If so, then I don’t see why one would expect this pattern of data. According to their analysis, the men in relationships are most likely to run the risk of infidelity exactly when there is little chance of a fitness payoff from a short term encounter, when she’s not ovulating. If the adaptive problem is avoiding making a bad decision about a short term tryst, the risk to the long term relationship – and therefore the expected value of the cost – it seems to me, is constant across the cycle. Isn’t it? That is – and maybe I’m wrong about this – relationships are equally damaged by an indiscretion with a woman at any point in her cycle. If so, then the only part of the tradeoff that changes is the upside, the probably of conception. Men in relationships should show the same pattern as men out of them.

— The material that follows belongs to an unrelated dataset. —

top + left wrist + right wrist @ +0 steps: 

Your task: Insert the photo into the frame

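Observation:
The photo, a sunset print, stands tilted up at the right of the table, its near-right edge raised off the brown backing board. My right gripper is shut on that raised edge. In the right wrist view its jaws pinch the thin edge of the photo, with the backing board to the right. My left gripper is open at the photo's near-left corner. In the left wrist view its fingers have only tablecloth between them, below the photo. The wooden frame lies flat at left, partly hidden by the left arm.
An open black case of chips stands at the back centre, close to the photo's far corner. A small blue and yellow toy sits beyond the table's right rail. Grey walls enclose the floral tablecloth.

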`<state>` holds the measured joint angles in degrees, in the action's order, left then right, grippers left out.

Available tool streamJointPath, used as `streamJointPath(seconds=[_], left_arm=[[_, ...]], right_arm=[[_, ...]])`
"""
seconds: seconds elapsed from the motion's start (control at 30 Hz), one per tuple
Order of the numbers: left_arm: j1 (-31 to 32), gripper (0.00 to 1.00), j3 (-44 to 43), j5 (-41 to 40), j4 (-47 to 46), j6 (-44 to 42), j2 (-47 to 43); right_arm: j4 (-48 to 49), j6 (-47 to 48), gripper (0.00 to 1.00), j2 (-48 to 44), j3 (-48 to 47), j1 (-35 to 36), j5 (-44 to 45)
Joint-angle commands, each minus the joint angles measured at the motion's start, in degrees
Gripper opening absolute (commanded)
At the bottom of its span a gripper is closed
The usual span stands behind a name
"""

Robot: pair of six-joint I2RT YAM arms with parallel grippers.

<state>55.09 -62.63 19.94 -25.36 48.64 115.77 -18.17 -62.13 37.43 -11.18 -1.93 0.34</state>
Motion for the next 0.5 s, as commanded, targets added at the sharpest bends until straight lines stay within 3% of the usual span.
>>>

Now, I think what they have in mind is something like this. The men are “really” more attracted to the woman when she’s at peak fertility, so they’re “telling themselves” they don’t find her attractive. I don’t really know what it means in cases like this to say that they are “really” more attracted to her when she’s fertile. And when people say that subjects are “telling themselves” something, I don’t know what that means. What is doing the telling? What is listening?

Anyway, one of the sequences I like from the paper is this one: “At a broader theoretical level, these findings highlight the utility of examining people’s romantic lives through the lens of adaptationist thinking. Evolutionary psychology provides a framework for generating novel predictions about the psychological processes through which people enhance their reproductive success.” Given that Don Symons was trying to tell people that there was utility in applying adaptationist analyses to human mating psychology more than 30 years ago, I wonder how long it will be before we have to stop pleading our case in social journals that evolutionary psychology just might be useful in trying to understand human social behavior.

Anyway, the article appeared on the front page of the Science Times, and seems to be getting a lot of interest, which probably isn’t a bad thing.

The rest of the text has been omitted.